I'd be interested in using DADA2 to clean up my reads earlier, but I haven't thought of a way to get my data into the .qza format without taking the steps above to get my actual bardcodes from the .fastq files. If there is some work-around in Qiime2 that I'm missing, I'd love to learn about it.
On a side note, I may not be the only person in this situation trying to use 454-pyrosequencing primers in Illumina sequencing (or maybe I am ). I can write up a more detailed explanation of my workflow in a different post if you think some others would find it helpful.
The quality score histograms look pretty artificial to me - what kind of cleanup has happened to these reads? Can you provide some details about sequencing technology and protocols used?
After amplification of our target gene region (here it's the ITS region for fungi), we clean our cloned product with a magnetic bead purification kit. Then we send our samples off for Illumina sequencing. On the analysis end, I don't do any direct QC until this DADA2 step, which I'm beginning to suspect isn't something I really need to do anymore. If I don't use DADA2, am I able to create a summary file directly from my demultiplexed file?

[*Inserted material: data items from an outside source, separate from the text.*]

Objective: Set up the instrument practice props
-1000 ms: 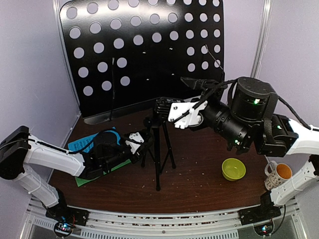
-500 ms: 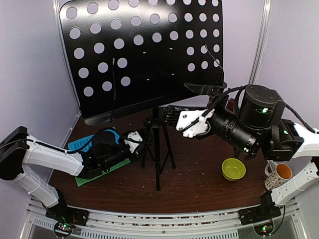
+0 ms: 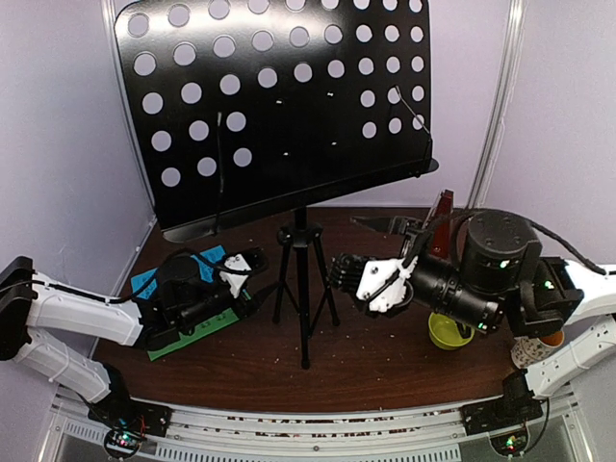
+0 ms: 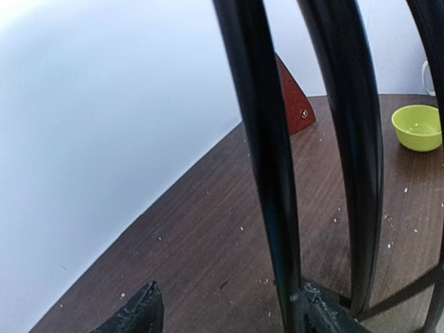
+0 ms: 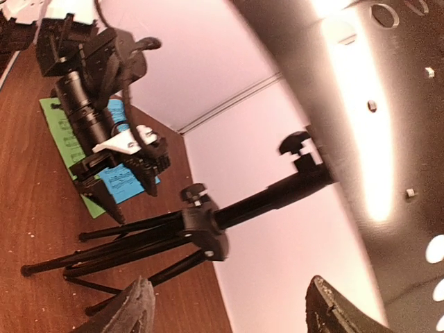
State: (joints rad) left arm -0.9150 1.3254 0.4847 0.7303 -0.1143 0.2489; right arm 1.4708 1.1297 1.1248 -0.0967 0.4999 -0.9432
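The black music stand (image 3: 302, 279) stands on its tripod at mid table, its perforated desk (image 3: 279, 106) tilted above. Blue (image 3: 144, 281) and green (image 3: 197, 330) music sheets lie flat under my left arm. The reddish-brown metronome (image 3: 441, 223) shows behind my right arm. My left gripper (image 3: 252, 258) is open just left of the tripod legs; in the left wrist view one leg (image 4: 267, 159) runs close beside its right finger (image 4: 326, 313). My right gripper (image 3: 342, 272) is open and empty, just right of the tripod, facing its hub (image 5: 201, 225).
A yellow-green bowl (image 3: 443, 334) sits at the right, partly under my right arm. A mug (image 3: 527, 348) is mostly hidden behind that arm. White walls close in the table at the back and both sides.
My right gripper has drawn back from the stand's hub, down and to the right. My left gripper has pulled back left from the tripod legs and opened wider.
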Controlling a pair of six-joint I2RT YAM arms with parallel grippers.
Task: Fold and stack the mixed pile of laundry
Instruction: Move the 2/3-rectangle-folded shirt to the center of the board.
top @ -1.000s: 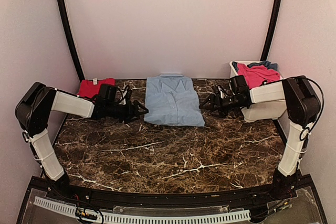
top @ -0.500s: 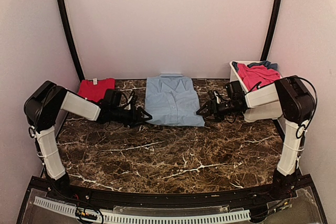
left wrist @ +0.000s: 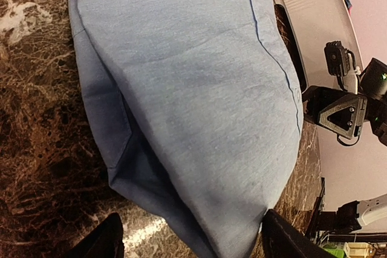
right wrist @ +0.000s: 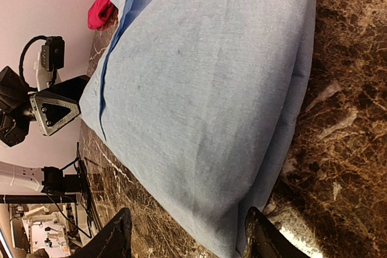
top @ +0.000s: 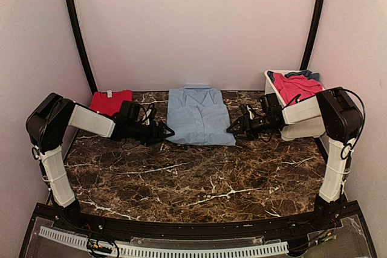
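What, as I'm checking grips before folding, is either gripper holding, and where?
Nothing is gripped: left gripper and right gripper are open, each astride a near corner of the folded light-blue shirt.

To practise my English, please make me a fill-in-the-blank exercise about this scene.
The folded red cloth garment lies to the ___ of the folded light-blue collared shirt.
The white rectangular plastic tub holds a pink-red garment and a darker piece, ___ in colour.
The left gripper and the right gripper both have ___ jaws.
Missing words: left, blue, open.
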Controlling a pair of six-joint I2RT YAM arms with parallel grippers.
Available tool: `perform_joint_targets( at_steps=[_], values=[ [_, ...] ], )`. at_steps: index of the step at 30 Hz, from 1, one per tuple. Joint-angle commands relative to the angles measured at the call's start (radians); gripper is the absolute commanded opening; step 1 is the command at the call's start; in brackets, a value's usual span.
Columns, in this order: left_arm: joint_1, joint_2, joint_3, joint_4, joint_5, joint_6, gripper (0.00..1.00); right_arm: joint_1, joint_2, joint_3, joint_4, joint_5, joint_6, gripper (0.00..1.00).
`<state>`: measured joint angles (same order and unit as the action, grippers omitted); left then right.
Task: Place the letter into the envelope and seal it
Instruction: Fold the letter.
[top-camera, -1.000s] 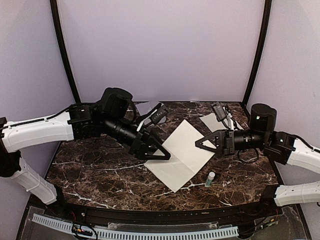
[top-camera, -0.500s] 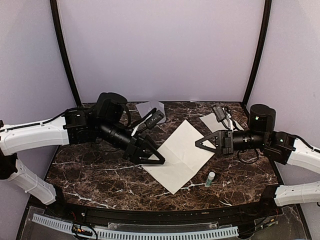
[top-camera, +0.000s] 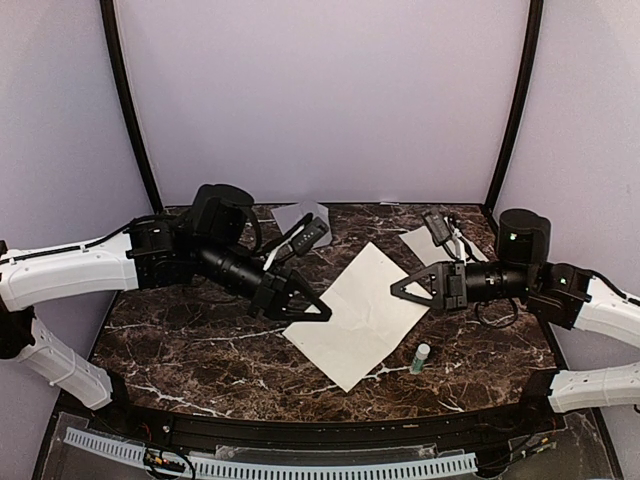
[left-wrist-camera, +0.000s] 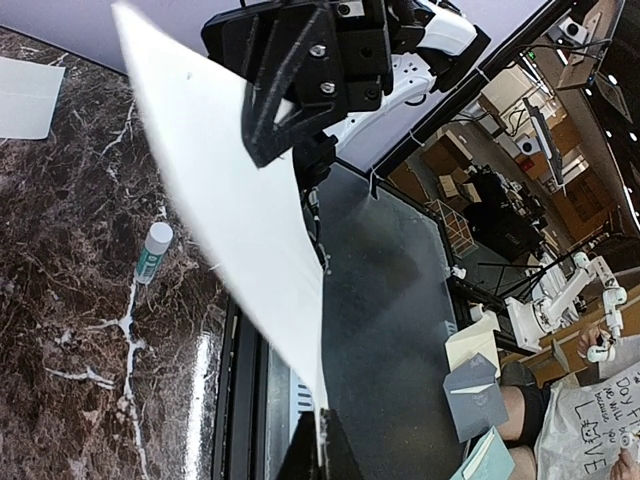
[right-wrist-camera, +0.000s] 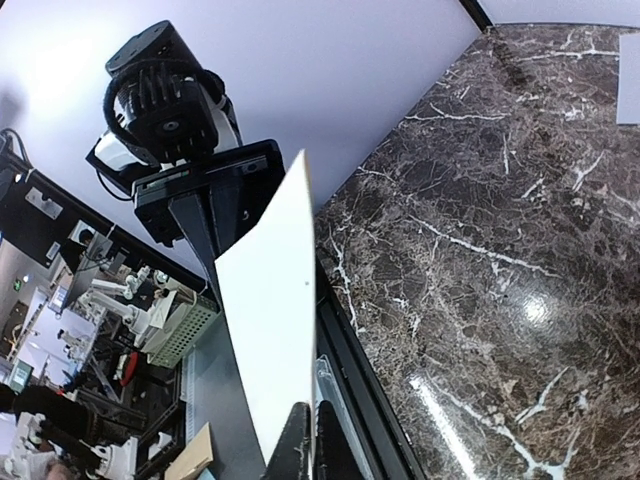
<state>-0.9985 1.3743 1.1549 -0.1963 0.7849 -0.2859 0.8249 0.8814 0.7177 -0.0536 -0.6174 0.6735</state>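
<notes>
Dark marble table (top-camera: 200, 330), glossy with white veins. The letter (top-camera: 360, 310) is a big flat cream sheet, thin matte paper with a faint crease, sitting center frame in the top view. Its long axis runs lower left to upper right. It spans between my two arms. My left gripper (top-camera: 327, 316) is clamped on its left edge and my right gripper (top-camera: 394, 287) is clamped on its right edge, tips facing each other. In both wrist views the paper runs straight out of my closed fingers toward the other arm and looks raised off the marble.

The grey envelope (top-camera: 292, 214) lies flat at upper center, behind my left arm, so the left gripper is nearer. My guess is the letter needs folding before it goes up-frame to it. A small glue stick (top-camera: 422, 357), a white tube with a green label, stands just below the sheet's right side.
</notes>
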Motion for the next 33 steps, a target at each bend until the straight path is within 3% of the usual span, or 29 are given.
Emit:
perform_joint_targets(
  at_steps=[1, 3, 5, 9, 11, 18, 22, 28, 33],
  values=[
    [-0.005, -0.032, -0.009, 0.024, -0.031, -0.013, 0.0, -0.003, -0.015, 0.013, 0.011, -0.004, 0.003, 0.22],
    [-0.005, -0.035, -0.016, 0.028, -0.043, -0.023, 0.0, -0.002, -0.03, 0.021, -0.006, 0.02, -0.003, 0.5],
    [-0.006, -0.041, -0.027, 0.039, -0.053, -0.035, 0.0, -0.003, -0.043, 0.034, -0.043, 0.06, -0.012, 0.7],
    [-0.005, -0.053, -0.043, 0.064, -0.068, -0.063, 0.0, -0.005, -0.061, 0.073, -0.156, 0.178, -0.033, 0.89],
    [-0.005, -0.058, -0.047, 0.071, -0.074, -0.075, 0.0, -0.004, -0.069, 0.092, -0.201, 0.24, -0.043, 0.94],
    [-0.005, -0.055, -0.049, 0.074, -0.097, -0.107, 0.0, -0.004, -0.103, 0.148, -0.291, 0.433, -0.094, 0.96],
    [-0.005, -0.06, -0.049, 0.057, -0.146, -0.119, 0.0, 0.0, -0.094, 0.137, -0.21, 0.371, -0.087, 0.95],
    [-0.005, -0.049, -0.044, 0.073, -0.137, -0.127, 0.0, 0.077, -0.023, 0.129, -0.095, 0.23, -0.105, 0.77],
    [-0.005, -0.023, -0.022, 0.094, -0.098, -0.129, 0.0, 0.21, 0.026, 0.115, -0.078, 0.256, -0.133, 0.67]
  ],
)
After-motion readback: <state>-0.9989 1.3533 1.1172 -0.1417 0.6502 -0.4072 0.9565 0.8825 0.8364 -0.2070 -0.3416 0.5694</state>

Thanks for the info, @Brightbeard. Unfortunately, as I understand it, you probably shouldn’t send these reads through DADA2, since it violates a few assumptions (note, maybe in the future we will get a q2 plugin for unifying read orientation).
Check out the second half of this tutorial for a deblur-based workflow that would be appropriate for your pre-joined sequences. Hope that helps!